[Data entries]
====

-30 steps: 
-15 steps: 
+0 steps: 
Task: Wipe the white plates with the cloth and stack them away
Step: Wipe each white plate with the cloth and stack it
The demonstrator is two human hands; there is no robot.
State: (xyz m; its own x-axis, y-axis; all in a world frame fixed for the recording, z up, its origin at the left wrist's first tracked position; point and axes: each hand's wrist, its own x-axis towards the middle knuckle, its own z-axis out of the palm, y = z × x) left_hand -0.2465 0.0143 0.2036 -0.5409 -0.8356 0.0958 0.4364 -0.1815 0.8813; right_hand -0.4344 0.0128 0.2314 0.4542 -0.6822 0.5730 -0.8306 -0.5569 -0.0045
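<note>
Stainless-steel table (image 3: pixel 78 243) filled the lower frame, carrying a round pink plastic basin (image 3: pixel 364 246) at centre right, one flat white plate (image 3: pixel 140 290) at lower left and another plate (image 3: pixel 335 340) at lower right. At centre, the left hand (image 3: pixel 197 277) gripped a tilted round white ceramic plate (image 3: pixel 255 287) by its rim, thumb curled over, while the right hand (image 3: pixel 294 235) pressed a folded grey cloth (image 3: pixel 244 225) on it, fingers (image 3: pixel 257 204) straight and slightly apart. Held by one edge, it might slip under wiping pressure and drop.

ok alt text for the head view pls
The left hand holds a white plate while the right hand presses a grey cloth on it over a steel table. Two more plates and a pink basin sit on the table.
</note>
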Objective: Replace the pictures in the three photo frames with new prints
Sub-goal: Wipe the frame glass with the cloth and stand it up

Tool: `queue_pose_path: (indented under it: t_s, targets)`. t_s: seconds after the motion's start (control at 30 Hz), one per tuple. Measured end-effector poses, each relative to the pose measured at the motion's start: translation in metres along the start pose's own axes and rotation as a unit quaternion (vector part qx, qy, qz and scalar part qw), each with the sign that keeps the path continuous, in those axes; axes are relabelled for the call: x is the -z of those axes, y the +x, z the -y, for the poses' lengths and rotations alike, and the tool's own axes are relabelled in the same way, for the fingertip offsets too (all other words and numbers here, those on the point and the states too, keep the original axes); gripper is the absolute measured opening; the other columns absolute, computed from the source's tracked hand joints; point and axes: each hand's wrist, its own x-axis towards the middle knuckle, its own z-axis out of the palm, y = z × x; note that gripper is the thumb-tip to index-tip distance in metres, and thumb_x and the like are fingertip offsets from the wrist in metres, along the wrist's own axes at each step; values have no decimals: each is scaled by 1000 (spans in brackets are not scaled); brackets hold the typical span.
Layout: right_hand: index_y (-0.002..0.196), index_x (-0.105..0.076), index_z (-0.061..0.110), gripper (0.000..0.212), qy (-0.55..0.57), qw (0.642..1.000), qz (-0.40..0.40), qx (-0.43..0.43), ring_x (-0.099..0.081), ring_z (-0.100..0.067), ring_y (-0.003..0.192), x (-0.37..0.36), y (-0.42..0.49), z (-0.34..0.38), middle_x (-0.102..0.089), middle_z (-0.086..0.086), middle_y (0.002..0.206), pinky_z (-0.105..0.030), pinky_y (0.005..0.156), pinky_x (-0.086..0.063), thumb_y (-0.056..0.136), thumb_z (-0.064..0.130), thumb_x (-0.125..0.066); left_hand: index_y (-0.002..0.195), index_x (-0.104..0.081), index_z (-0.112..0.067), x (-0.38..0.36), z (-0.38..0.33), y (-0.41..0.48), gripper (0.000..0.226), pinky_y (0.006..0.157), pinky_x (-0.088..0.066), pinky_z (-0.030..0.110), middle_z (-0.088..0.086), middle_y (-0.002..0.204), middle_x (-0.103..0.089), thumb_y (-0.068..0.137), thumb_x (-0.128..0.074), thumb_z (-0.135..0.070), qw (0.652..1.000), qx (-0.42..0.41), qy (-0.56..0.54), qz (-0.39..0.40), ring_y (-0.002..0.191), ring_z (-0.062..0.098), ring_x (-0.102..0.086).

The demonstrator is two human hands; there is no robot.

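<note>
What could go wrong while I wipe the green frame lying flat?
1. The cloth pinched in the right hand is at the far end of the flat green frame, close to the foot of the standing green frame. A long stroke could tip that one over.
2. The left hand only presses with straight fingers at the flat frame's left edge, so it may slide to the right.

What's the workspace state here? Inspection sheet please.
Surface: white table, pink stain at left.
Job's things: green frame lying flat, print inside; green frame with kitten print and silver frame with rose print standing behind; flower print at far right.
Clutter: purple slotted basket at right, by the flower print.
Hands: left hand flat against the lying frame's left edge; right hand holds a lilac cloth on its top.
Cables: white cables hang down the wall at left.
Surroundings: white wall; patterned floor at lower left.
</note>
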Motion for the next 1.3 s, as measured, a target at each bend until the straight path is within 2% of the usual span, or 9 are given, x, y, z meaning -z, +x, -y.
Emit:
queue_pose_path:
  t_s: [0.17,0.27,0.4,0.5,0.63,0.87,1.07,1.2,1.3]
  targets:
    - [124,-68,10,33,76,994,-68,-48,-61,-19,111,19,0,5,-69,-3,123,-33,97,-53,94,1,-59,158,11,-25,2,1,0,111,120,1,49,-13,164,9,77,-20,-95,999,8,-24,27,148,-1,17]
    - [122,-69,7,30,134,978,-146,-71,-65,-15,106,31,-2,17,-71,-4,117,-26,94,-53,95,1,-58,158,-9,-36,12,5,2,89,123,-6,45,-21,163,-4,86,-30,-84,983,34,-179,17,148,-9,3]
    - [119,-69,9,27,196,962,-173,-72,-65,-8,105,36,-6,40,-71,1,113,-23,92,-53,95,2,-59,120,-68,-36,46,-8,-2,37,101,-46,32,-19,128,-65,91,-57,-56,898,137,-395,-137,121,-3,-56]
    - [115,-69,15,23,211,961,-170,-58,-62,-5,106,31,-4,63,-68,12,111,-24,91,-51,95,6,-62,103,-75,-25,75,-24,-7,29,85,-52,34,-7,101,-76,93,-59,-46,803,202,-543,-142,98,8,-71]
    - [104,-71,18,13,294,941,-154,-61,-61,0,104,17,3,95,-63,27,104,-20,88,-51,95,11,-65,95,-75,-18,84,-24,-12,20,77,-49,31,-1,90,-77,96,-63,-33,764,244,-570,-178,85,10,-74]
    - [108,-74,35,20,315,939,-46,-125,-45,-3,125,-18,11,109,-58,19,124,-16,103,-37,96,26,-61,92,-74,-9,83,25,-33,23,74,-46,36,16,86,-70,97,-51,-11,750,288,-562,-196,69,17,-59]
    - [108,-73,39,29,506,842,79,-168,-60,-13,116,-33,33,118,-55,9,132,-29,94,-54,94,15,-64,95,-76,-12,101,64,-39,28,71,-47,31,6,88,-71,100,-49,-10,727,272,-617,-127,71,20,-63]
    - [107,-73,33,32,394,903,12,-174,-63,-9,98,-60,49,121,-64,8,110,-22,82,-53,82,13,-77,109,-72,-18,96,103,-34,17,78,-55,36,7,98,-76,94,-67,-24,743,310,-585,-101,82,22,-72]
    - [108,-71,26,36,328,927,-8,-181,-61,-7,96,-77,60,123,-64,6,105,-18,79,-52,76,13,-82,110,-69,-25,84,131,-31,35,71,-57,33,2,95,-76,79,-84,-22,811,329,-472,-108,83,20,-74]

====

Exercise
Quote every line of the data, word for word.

Solution for this exercise
-30 steps: 
-15 steps: 
+0 steps: 
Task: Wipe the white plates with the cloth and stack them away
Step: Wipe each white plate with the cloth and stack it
The demonstrator is two human hands; there is no robot.
State: (xyz m; its own x-axis, y-axis; all in a world frame fixed for the recording, z up, its origin at the left wrist's first tracked position; point and axes: each hand's wrist, its own x-axis towards the middle knuckle, its own z-axis out of the palm, y = z × x) left_hand -0.2465 0.0143 0.2036 -0.5409 -0.8356 0.0958 0.4364 -0.1815 0.8813; right_hand -0.4344 0.0128 0.2314 0.4542 -0.6822 0.5730 -0.8306 -0.5569 -0.0045
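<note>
Stainless-steel table (image 3: pixel 78 243) filled the lower frame, carrying a round pink plastic basin (image 3: pixel 364 246) at centre right, one flat white plate (image 3: pixel 140 290) at lower left and another plate (image 3: pixel 335 340) at lower right. At centre, the left hand (image 3: pixel 197 277) gripped a tilted round white ceramic plate (image 3: pixel 255 287) by its rim, thumb curled over, while the right hand (image 3: pixel 294 235) pressed a folded grey cloth (image 3: pixel 244 225) on it, fingers (image 3: pixel 257 204) straight and slightly apart. Held by one edge, it might slip under wiping pressure and drop.

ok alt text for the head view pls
The left hand holds a white plate while the right hand presses a grey cloth on it over a steel table. Two more plates and a pink basin sit on the table.
</note>
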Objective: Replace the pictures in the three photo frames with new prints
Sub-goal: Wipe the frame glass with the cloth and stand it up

Tool: `queue_pose_path: (indented under it: t_s, targets)`. t_s: seconds after the motion's start (control at 30 Hz), one per tuple. Measured end-effector poses, each relative to the pose measured at the motion's start: translation in metres along the start pose's own axes and rotation as a unit quaternion (vector part qx, qy, qz and scalar part qw), each with the sign that keeps the path continuous, in those axes; axes are relabelled for the call: x is the -z of those axes, y the +x, z the -y, for the poses' lengths and rotations alike, and the tool's own axes are relabelled in the same way, for the fingertip offsets too (all other words and numbers here, those on the point and the states too, keep the original axes); gripper is the absolute measured opening; the other columns absolute, computed from the source's tracked hand joints; point and axes: each hand's wrist, its own x-axis towards the middle knuckle, its own z-axis out of the palm, y = z × x; note that gripper is the thumb-tip to index-tip distance in metres, and thumb_x and the like are fingertip offsets from the wrist in metres, along the wrist's own axes at each step; values have no decimals: each is scaled by 1000 (spans in brackets are not scaled); brackets hold the typical span.
Layout: right_hand: index_y (-0.002..0.196), index_x (-0.105..0.076), index_z (-0.061..0.110), gripper (0.000..0.212), qy (-0.55..0.57), qw (0.642..1.000), qz (-0.40..0.40), qx (-0.43..0.43), ring_x (-0.099..0.081), ring_z (-0.100..0.067), ring_y (-0.003..0.192), x (-0.37..0.36), y (-0.42..0.49), z (-0.34..0.38), middle_x (-0.102..0.089), middle_z (-0.086..0.086), middle_y (0.002..0.206), pinky_z (-0.105..0.030), pinky_y (0.005..0.156), pinky_x (-0.086..0.063), thumb_y (-0.056..0.136), thumb_z (-0.064..0.130), thumb_x (-0.125..0.066); left_hand: index_y (-0.002..0.195), index_x (-0.104..0.081), index_z (-0.112..0.067), x (-0.38..0.36), z (-0.38..0.33), y (-0.41..0.48), gripper (0.000..0.226), pinky_y (0.006..0.157), pinky_x (-0.088..0.066), pinky_z (-0.030..0.110), middle_z (-0.088..0.086), middle_y (-0.002..0.204), middle_x (-0.103..0.089), thumb_y (-0.068..0.137), thumb_x (-0.128..0.074), thumb_z (-0.135..0.070), qw (0.652..1.000), qx (-0.42..0.41), qy (-0.56..0.54), qz (-0.39..0.40), ring_y (-0.002..0.191), ring_z (-0.062..0.098), ring_x (-0.102..0.086).

The demonstrator is two human hands; there is no robot.

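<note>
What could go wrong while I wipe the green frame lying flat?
1. The cloth pinched in the right hand is at the far end of the flat green frame, close to the foot of the standing green frame. A long stroke could tip that one over.
2. The left hand only presses with straight fingers at the flat frame's left edge, so it may slide to the right.

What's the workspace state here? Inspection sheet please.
Surface: white table, pink stain at left.
Job's things: green frame lying flat, print inside; green frame with kitten print and silver frame with rose print standing behind; flower print at far right.
Clutter: purple slotted basket at right, by the flower print.
Hands: left hand flat against the lying frame's left edge; right hand holds a lilac cloth on its top.
Cables: white cables hang down the wall at left.
Surroundings: white wall; patterned floor at lower left.
</note>
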Motion for the next 1.3 s, as measured, a target at each bend until the straight path is within 2% of the usual span, or 9 are given, x, y, z meaning -z, +x, -y.
Emit:
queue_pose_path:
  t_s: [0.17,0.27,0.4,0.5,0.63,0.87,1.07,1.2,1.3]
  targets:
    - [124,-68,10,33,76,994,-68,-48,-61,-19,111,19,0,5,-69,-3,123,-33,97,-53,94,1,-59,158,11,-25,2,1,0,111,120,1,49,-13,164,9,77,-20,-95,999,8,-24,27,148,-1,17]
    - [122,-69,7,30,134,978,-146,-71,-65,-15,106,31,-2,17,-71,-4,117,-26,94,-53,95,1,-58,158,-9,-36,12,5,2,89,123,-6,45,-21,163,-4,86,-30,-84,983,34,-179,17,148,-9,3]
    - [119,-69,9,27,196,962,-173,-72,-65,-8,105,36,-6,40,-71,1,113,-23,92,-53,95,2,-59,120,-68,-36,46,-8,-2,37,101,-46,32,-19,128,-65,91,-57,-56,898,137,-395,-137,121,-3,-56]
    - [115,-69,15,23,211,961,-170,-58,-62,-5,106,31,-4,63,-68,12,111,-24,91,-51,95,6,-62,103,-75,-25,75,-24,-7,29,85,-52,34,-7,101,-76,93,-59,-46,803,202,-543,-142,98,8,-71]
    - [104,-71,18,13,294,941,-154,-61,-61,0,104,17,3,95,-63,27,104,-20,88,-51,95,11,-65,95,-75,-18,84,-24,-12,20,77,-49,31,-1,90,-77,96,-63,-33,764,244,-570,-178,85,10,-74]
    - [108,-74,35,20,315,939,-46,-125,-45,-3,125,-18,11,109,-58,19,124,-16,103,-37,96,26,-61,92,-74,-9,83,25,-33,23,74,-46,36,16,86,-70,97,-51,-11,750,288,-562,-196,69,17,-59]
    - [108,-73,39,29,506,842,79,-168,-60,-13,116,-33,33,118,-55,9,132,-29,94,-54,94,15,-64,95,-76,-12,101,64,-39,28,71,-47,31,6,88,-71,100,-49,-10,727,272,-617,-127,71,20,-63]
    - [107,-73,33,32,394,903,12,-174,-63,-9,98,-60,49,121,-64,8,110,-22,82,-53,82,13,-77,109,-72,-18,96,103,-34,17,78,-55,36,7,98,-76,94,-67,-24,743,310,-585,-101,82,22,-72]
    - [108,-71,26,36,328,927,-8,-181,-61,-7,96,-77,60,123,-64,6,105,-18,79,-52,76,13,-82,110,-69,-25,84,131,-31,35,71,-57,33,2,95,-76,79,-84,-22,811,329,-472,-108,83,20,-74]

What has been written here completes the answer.